As part of the preparations for the International Year of Crystallography , Journal of Applied Crystallography has published a series of articles on novel diffraction methods enabling visualization of the internal structure of crystalline materials from the millimetre down to the nanometre scale. These works, now gathered together into a virtual issue on X-ray diffraction microscopy , summarize recent developments in the nondestructive monitoring of structural and dynamic information from the bulk of materials in three dimensions. It is believed that this coupled information could lead to a deeper understanding of some of the major problems in materials and engineering sciences, such as polycrystal plasticity or damage. The selected articles describe briefly the methods, focusing mainly on applications. Advantages, limits and future prospects of the techniques are also highlighted.

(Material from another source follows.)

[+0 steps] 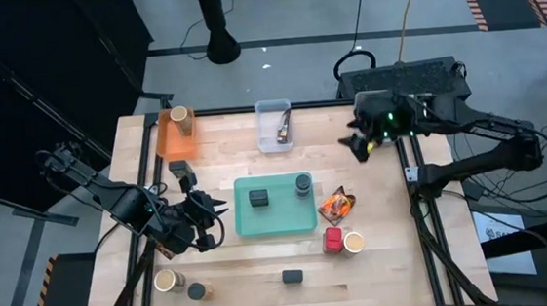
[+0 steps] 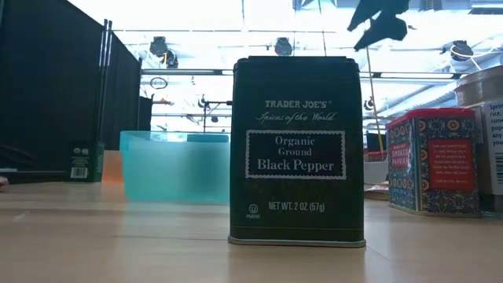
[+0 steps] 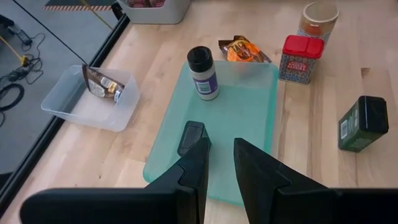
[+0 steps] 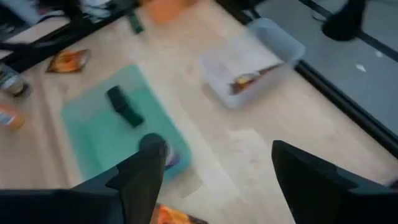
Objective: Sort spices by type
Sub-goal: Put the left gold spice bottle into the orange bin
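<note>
Two dark spices (image 3: pixel 194 137) before left tool (image 3: pixel 221 163)

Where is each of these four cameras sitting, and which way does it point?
High: overhead, looking down at table and both arms.
Low: at tabletop height, facing a black pepper tin; one claw hangs above.
Left wrist: on the left arm, over the teal tray; left claw open.
Right wrist: on the right arm; right claw open.
Both wrist views share the tray.

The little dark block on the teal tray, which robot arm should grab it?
Probably left. The left gripper sits beside the teal tray, fingers aimed at the dark block. The right gripper hangs farther off.
</note>
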Action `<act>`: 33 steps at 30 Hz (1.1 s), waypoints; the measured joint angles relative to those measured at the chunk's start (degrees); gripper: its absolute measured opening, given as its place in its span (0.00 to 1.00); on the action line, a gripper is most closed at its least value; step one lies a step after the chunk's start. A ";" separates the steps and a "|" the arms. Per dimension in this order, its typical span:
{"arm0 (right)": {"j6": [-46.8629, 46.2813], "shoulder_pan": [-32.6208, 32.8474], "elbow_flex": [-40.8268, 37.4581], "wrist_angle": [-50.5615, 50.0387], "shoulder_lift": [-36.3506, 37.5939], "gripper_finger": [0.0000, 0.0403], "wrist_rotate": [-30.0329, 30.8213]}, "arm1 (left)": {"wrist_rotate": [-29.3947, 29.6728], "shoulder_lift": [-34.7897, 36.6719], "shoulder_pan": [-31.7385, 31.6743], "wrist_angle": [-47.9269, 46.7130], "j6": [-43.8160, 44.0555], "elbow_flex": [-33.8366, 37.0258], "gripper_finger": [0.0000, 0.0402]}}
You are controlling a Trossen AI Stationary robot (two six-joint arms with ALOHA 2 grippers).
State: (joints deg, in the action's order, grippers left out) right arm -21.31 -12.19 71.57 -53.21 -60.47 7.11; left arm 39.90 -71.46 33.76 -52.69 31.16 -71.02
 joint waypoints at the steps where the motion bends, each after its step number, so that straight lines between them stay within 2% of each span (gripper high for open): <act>1: -0.24 2.29 0.00 0.06 -0.06 0.68 1.14 | 0.00 0.00 0.00 0.00 0.02 0.00 0.20; 5: -1.02 10.71 -0.07 0.05 -1.49 0.67 5.10 | -0.02 0.00 0.00 0.03 0.07 0.00 0.20; 11: -4.16 20.23 -0.09 0.06 -5.25 0.67 6.51 | -0.02 0.00 0.00 1.20 0.06 0.00 0.20; 16: -8.14 24.73 -0.10 0.09 -9.47 0.67 6.59 | -0.02 0.00 0.00 1.20 0.04 0.00 0.20; 24: -7.93 28.28 -0.11 2.58 -13.81 0.67 8.29 | 0.07 0.00 0.00 1.18 0.09 0.00 0.20; 27: -6.28 29.09 -0.11 2.61 -14.50 0.67 9.47 | -0.43 -0.02 0.00 1.19 7.29 0.00 0.20; 30: -5.24 30.00 -0.11 2.75 -14.48 0.67 12.51 | -5.82 -0.02 -0.22 1.29 16.66 0.00 0.20; 33: -3.92 31.03 -0.11 2.96 -14.14 0.67 15.93 | -11.80 -0.13 -0.61 1.18 21.59 0.00 0.20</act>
State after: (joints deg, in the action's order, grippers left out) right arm -25.23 18.84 71.46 -50.25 -74.61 23.04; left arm 28.10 -71.59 33.15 -51.51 52.75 -71.02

A synthesis of the methods developed around the concept of three-dimensional X-ray diffraction is presented in the article by Poulsen (2012): An introduction to three-dimensional X-ray diffraction microscopy. A common feature of these methods is the three-dimensional spatial character of the recovered information, usually attained through a tomographic approach. The main aim of the techniques is the complete spatial, dynamic and time-resolved characterization of a material. Resolution requirements, however, impose constraints on the diffraction setup or acquisition time, demanding that the experimentalist find a good compromise between the obtainable spatial, angular and time resolutions and those characteristic for the investigated phenomenon. Selection of a specific method is usually determined by the nature of the required information and the crystallographic perfection of the sample.
The granular structure of nearly perfect (undeformed) polycrystals can be reconstructed by three-dimensional orientation imaging microscopy (3D-OIM; Poulsen, 2012) or by diffraction contrast tomography (DCT; Reischig et al., 2013). While 3D-OIM reconstructs the structure layer by layer, DCT uses a wide box beam (∼1 × 1 mm) and builds up the polycrystal grain by grain, each grain being separately reconstructed. The DCT approach assumes that crystallographic orientation is constant through the grain, which limits its applicability to undeformed crystals free of large orientation gradients. The presence of the latter has the effect of spreading the diffracted intensity over many detector frames, which can cause spot overlap. Intensity overlap is less probable in the case of a line beam (∼1 mm × 1 µm), enabling the extension of the method to plastically deformed crystals. Subgrains formed during the grain subdivision process are shown by Poulsen (2012) and by Li et al. (2012), the latter implementing a forward modelling approach called near-field high-energy diffraction microscopy. The first in situ tests show encouraging evidence for the suitability of the methods at moderate degrees of deformation, but more work is needed in terms of validation and defining the limitations.
The increase of the spatial resolution of the reconstruction can be achieved in many ways: by utilizing magnifying optics, or by decreasing the pixel size of the detectors or the cross section of the beam. The latter solution was chosen in the case of polychromatic three-dimensional X-ray microscopy (P3DXM; Larson & Levine, 2013). The method uses a microbeam coupled with a differential-aperture (knife-edge) depth-profiling technique and enables the determination of local crystal orientations, grain morphologies and grain interface types, as well as the components of the deviatoric elastic strain tensor, with submicrometre spatial resolution in three dimensions. These unique features make P3DXM a powerful tool for fundamental investigations of deformation mechanisms through measurements of local elastic strain and geometrically necessary dislocation densities, which can be compared with predictions of existing theories.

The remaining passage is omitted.